Shamefully, they got very little support from the government that had sent them to fight. It wasn’t until decades later that those Vietnam veterans felt confident enough to march in the streets and reclaim their history.
Now, even people who were active in the anti-Vietnam protest movement are likely to turn up at Anzac Day commemorations with their grandkids. We’ve mellowed with age and become a bit less judgmental in our understanding of the past.

What we can probably never fully understand is what impelled men to enlist for military service in the two world wars, knowing their lives might be placed at risk. It’s harder still to grasp what inspired ordinary New Zealanders – bank tellers, farmers, labourers, clerks – to behave with extraordinary bravery on the battlefield, as many thousands did; to face enemy fire knowing their next breath could be their last.
I have never entirely bought the idea that they went to war to preserve freedom and democracy. That seems a convenient modern spin to put on it.

I suspect that to many soldiers, especially in World War I, freedom and democracy were probably abstract concepts. More likely they were fighting for king and country out of a simple sense of patriotic duty.
Very few in World War I were likely to have understood the complex dynamics and power plays that precipitated the war. But what soldiers in both world wars would have comprehended was that the British Empire, of which they were part, was under threat.

No doubt a desire for adventure and travel, opportunities not widely available in the first half of the 20th century, would have been an additional incentive to enlist. But their sense of duty and loyalty, values which sound quaintly anachronistic now, would have been the crucial motivator.
That leaves the other question that probably only men who served can answer. What gave them the courage, resilience and determination not only to endure the trauma of the battlefield, but to face death with apparent equanimity when every instinct must have screamed at them to cower in a foxhole or turn and run?

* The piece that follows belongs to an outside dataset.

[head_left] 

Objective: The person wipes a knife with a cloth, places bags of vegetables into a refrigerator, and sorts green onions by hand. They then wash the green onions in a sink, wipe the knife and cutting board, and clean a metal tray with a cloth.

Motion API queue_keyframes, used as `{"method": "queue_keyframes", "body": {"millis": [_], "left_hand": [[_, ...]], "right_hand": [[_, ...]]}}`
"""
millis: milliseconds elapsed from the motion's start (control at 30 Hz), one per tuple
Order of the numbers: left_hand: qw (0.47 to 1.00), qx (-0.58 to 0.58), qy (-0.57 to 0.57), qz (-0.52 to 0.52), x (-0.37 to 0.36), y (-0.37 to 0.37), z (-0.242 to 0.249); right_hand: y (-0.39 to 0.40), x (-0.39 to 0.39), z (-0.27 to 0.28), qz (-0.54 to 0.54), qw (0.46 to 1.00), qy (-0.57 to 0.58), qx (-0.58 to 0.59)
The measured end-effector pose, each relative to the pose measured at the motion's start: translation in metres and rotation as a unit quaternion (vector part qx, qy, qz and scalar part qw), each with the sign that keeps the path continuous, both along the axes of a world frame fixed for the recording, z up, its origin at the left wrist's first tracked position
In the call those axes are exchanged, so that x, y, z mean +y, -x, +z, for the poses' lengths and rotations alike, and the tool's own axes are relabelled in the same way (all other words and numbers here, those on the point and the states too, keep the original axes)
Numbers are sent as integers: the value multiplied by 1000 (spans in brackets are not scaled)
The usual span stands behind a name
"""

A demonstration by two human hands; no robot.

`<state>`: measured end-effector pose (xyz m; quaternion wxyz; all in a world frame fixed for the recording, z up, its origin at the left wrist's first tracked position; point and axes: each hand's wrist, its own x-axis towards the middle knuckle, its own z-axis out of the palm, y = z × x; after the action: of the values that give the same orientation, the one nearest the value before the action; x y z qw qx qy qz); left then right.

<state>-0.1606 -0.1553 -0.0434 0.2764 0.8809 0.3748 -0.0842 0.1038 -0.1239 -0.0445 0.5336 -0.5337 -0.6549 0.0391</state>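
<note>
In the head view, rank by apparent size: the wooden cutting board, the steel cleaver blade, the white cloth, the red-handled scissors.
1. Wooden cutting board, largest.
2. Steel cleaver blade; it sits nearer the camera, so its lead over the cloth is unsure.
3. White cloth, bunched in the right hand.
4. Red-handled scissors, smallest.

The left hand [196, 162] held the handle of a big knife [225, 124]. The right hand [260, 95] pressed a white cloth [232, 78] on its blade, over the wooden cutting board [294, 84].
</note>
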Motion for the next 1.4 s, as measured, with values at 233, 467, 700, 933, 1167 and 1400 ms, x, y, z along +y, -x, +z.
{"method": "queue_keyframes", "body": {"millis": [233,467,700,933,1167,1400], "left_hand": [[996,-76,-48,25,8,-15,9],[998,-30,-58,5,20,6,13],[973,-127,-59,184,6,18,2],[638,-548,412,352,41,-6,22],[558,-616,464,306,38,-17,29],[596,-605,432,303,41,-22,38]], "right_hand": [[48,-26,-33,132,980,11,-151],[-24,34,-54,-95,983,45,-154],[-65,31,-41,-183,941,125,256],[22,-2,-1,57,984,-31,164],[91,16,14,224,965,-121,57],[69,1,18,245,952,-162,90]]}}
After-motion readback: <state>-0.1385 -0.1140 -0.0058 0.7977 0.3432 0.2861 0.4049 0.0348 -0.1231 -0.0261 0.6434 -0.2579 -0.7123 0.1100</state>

An American veteran in Last War Heroes may have supplied the answer. “The greatest fear for me,” he said, “was to let my friends down.”
In other words, they drew strength and courage from each other. It’s something known as esprit de corps, and probably the only men who really know what it means are those who depended on each other for their lives.

1 comment:

  1. It does seem that the 100th anniversary of Gallipoli has become the chance to alter or at least twist history - today's column by Chris Trotter is a good (or bad) example. To me this does little to help our understanding and is unnecessary at this time especially and sometimes is quite offensive.
    I have just finished 'The Regiment' by Farley Mowat which I can recommend. What does strike you and is echoed in your piece is that even though they had clearly lost the German soldiers kept fighting and indeed with an increased ferocity. The book is about a Canadian regiment in Italy but there were echoes of the New Zealand experience I thought.